- **Exercise aim**:
Check each line of the listing, and copy it if it contains the word "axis".

- **Dataset extract**:

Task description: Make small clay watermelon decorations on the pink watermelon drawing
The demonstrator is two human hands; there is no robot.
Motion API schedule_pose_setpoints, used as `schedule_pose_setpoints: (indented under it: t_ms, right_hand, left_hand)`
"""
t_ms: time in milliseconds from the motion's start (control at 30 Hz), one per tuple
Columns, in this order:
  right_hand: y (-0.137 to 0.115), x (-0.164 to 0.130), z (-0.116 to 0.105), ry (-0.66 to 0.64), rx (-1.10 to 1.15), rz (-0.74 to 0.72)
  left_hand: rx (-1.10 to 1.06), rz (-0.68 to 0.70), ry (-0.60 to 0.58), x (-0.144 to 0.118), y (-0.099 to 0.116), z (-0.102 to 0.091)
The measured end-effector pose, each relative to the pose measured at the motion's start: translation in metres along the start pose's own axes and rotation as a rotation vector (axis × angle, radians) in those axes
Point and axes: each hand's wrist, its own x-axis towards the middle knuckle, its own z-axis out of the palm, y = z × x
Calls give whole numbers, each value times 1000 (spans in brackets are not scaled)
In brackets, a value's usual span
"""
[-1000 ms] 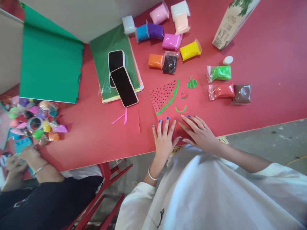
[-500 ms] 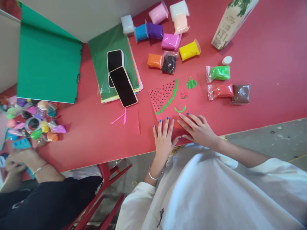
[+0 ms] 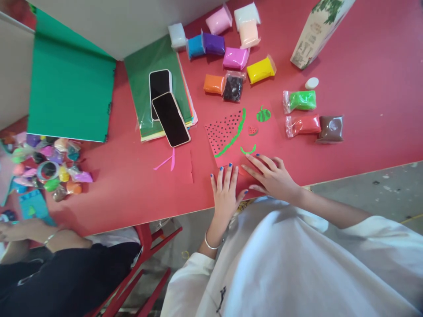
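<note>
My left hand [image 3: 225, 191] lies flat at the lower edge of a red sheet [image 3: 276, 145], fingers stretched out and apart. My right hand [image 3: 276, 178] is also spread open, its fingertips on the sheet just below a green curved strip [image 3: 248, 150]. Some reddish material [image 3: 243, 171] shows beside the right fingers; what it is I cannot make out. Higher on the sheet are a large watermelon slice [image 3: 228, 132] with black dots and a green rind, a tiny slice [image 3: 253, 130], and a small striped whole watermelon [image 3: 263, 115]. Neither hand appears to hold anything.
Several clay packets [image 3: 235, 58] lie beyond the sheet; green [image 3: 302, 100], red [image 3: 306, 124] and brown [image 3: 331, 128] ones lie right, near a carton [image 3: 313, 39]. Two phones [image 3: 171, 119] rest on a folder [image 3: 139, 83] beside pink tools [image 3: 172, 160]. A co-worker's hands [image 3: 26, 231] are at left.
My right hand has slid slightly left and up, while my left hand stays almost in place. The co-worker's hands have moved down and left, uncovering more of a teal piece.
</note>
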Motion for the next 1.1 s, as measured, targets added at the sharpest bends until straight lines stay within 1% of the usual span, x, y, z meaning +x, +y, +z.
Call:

- **Written answer**:
The measured end-effector pose, each relative to the pose measured at the motion's start: translation in metres along the start pose's own axes and rotation as a rotation vector (axis × angle, radians) in those axes
Point and axes: each hand's wrist, its own x-axis towards the middle knuckle, its own z-axis out of the palm, y = z × x

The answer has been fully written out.